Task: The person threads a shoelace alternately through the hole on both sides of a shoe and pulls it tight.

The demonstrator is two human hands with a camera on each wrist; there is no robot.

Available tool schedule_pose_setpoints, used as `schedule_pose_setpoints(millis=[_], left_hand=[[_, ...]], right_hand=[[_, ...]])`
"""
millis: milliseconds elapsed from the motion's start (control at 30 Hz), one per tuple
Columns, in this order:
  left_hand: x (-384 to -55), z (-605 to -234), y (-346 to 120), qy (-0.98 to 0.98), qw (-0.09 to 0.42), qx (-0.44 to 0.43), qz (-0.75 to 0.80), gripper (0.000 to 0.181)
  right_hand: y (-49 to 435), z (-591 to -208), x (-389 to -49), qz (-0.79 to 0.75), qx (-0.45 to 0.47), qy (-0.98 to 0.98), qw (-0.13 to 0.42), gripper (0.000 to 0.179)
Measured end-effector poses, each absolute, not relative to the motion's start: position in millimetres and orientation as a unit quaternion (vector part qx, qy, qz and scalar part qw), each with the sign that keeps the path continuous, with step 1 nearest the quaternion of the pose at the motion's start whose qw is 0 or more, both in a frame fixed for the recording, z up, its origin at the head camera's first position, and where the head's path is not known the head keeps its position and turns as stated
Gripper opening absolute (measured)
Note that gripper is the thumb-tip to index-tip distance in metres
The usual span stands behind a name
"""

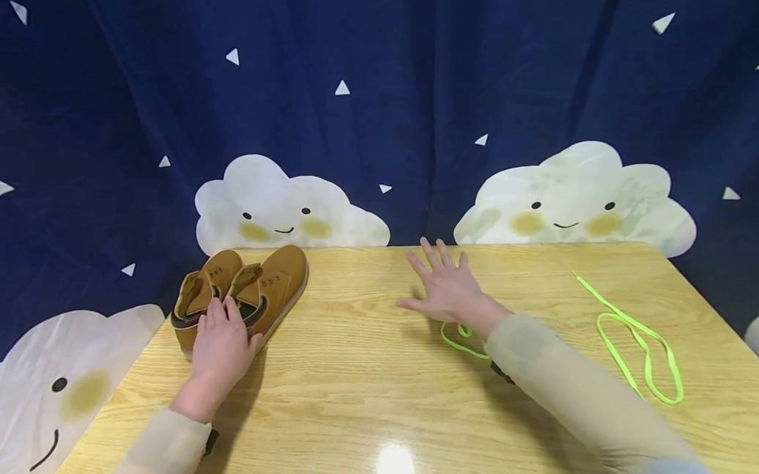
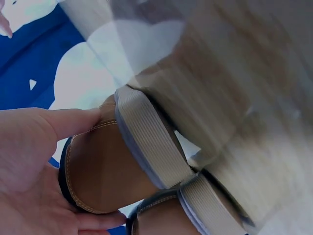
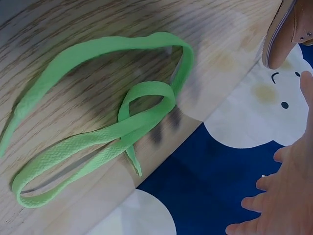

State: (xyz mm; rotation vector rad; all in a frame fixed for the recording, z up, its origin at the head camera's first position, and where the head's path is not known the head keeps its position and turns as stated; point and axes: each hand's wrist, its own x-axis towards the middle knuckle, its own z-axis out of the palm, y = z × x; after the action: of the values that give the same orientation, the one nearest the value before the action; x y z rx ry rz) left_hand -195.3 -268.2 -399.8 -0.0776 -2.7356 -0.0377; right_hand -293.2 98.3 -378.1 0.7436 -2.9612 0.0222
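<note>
A pair of tan-brown shoes sits side by side at the table's left edge, toes pointing away from me. My left hand reaches over their heels, fingers extended and thumb apart. In the left wrist view the thumb and a fingertip lie at opposite sides of one shoe's brown heel, with a gap at the palm. My right hand hovers with fingers spread over a neon-green shoelace, partly hidden beneath it. The right wrist view shows this lace lying in loops on the wood.
A second neon-green shoelace lies looped at the right of the wooden table. Behind the table hangs a dark blue curtain with smiling white clouds and small triangles. Its far edge runs just beyond my right fingertips.
</note>
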Motion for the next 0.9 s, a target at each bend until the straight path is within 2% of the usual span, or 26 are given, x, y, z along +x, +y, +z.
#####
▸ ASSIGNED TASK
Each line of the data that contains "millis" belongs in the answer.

▸ PROBLEM SOLUTION
Available tool schedule_pose_setpoints, used as `schedule_pose_setpoints(millis=[_], left_hand=[[_, ...]], right_hand=[[_, ...]])`
millis: milliseconds elapsed from the motion's start (control at 30 Hz), one per tuple

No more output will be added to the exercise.